Validate Workload Domain
The first step in the process is to validate that the workload domain can support vSphere with Kubernetes. The SDDC Manager now has a new section called Solutions. Currently, there is a single Solution called Kubernetes – Workload Management. To begin with, there are obviously no workload management solutions created:
Click on the Deploy link to get started. The first window that is displayed is the prerequisites – you need the correct license edition, a configured NSX-T based workload domain with an NSX-T Edge cluster and various subnets, 2 of which need to be routed (for Ingress and Egress).
Once you have selected all of the above, we can begin the workload management deployment. In the cluster section, select the workload domain. If there are compatibility issues, the cluster will not be displayed in the compatible section. Instead it will be displayed in the incompatible section. The incompatible view will also display the reason why the cluster is is incompatible. In the screenshot below, my WLD has not been licensed appropriately, and so is not compatible for vSphere with Kubernetes.
Once the incompatible reasons have been addressed (e.g. correct license edition applied to the VI WLD), the WLD will appear in the compatible section and you can proceed to the validation step.
And now the full validation takes place where we ensure that credentials, resources and networking all exist and are available for the rollout of vSphere with Kubernetes.
Once the requirements for vSphere with Kubernetes have been validated, we can connect to our vSphere environment to complete the vSphere with Kubernetes setup. Click the button Complete in vSphere:
vSphere with Kubernetes deployment
After clicking on the ‘Complete in vSphere‘ button, a vSphere client is launched and we get placed at the starting point to Enable Workload Management. There are 5 steps in total. The first step is to select a vSphere cluster since there could be multiple clusters in the same VI Workload Domain. In this example, there is only one, so we select that.
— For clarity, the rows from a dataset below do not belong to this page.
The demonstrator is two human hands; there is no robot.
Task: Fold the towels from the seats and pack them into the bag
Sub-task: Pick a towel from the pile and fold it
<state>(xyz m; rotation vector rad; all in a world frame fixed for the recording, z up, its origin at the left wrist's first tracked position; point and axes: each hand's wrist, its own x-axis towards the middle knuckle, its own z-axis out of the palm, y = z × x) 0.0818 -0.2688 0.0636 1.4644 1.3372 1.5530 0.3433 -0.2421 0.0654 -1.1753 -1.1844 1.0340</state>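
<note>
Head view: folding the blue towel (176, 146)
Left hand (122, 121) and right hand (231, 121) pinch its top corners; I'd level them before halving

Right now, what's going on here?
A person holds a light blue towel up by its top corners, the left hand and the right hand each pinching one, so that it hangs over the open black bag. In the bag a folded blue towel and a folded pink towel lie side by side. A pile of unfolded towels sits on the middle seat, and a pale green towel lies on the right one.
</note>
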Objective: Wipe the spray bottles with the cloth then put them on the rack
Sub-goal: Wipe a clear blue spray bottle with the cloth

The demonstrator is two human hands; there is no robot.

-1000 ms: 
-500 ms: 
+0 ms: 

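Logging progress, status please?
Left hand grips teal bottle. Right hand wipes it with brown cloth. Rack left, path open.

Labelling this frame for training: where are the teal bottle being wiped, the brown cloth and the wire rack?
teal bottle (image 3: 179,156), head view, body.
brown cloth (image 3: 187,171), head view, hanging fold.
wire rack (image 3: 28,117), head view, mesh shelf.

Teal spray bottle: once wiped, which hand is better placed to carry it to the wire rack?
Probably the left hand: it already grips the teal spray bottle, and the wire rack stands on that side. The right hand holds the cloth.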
After selecting a cluster, the next step is to choose a control plane size in Cluster Settings. In other words, what resources will be allocated to the Supervisor Kubernetes Cluster control plane virtual machines when they are deployed on the Supervisor Cluster.
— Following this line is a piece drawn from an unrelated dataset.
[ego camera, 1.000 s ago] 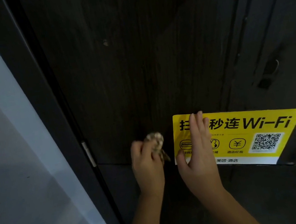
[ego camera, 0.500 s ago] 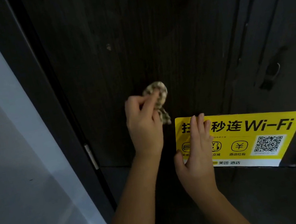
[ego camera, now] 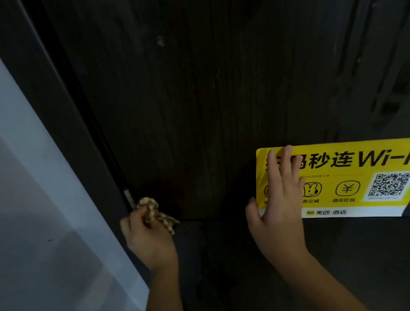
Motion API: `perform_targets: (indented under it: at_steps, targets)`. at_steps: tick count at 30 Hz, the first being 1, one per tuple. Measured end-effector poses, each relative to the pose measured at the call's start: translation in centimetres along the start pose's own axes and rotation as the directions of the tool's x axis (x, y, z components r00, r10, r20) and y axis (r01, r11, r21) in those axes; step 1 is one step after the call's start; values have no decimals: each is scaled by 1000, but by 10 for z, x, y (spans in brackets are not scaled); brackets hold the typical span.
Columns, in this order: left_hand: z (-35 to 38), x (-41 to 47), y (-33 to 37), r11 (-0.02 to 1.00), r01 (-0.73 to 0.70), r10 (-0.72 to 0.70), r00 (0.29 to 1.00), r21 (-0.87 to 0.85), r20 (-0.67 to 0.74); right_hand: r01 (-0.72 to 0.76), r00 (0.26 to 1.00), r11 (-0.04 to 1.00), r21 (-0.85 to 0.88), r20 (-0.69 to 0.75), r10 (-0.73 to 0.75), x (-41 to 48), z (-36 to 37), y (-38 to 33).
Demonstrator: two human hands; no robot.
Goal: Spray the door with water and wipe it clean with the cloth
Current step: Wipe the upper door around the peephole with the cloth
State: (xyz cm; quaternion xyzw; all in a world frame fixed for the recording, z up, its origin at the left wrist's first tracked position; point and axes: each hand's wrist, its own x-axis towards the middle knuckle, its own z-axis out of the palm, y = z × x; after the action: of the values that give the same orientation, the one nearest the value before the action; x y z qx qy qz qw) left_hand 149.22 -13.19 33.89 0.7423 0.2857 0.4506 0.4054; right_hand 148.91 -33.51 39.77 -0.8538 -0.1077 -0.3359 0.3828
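Left hand (ego camera: pixel 148 238): fingers curled round a bunched patterned cloth (ego camera: pixel 154 214), pressed at the door's hinge edge.
Right hand (ego camera: pixel 277 205): flat, fingers straight, resting on the yellow Wi-Fi sticker (ego camera: pixel 363 178).
Door (ego camera: pixel 190 104): dark wood, above both hands.
Advice: overlap strokes, keep the cloth flat.

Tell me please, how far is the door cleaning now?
Wiping is in hand: the left hand grips the bunched patterned cloth against the dark door near its hinge edge, while the right hand lies flat on the yellow Wi-Fi sticker. No spray bottle is in view, so spraying seems done, though wetness is hard to tell. The upper panel and sticker area look left.
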Motion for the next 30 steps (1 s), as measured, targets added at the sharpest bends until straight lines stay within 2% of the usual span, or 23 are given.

If some of this terminology such as Supervisor, Native Pods, Spherelet, etc. is new to you, you can check back on this Project Pacific post for an overview. Project Pacific was the original name for vSphere with Kubernetes.
For availability purpose, 3 x control plane nodes are provisioned, and are called Supervisor Control Plane VMs. The worker nodes, in the case of vSphere with Kubernetes, are the ESXi hosts in the cluster.
The next step is to provide network details for both the control plane nodes and various IP ranges for the workload network, such as Pods and Services. The Pod and Service CIDRs do not need to be routable but the Ingress and Egress certainly do. In the prerequisites it states that a minimum of /27 CIDR is required for both Ingress and Egress. This is a contiguous range of 32 IP addresses. Note that in my lab testing, I was able to deploy vSphere with Kubernetes with /28 which is only 16 IP addresses, of which 14 are usable. On deployment, there were 12 SNAT rules created immediately, so /28 could only be used for the most basic of deployments. Each new namespace will also require a SNAT, so you will be limited to 2 namespaces at maximum. To do something useful with vSphere with Kubernetes you will definitely need the /27 CIDR, at least for the Egress. [Update] Depending on your network configuration, you may also need to add a route between the Egress network to your DNS server to enable your Pods to be able to resolve requests to pull from google, docker or which ever external repositories you wish to use.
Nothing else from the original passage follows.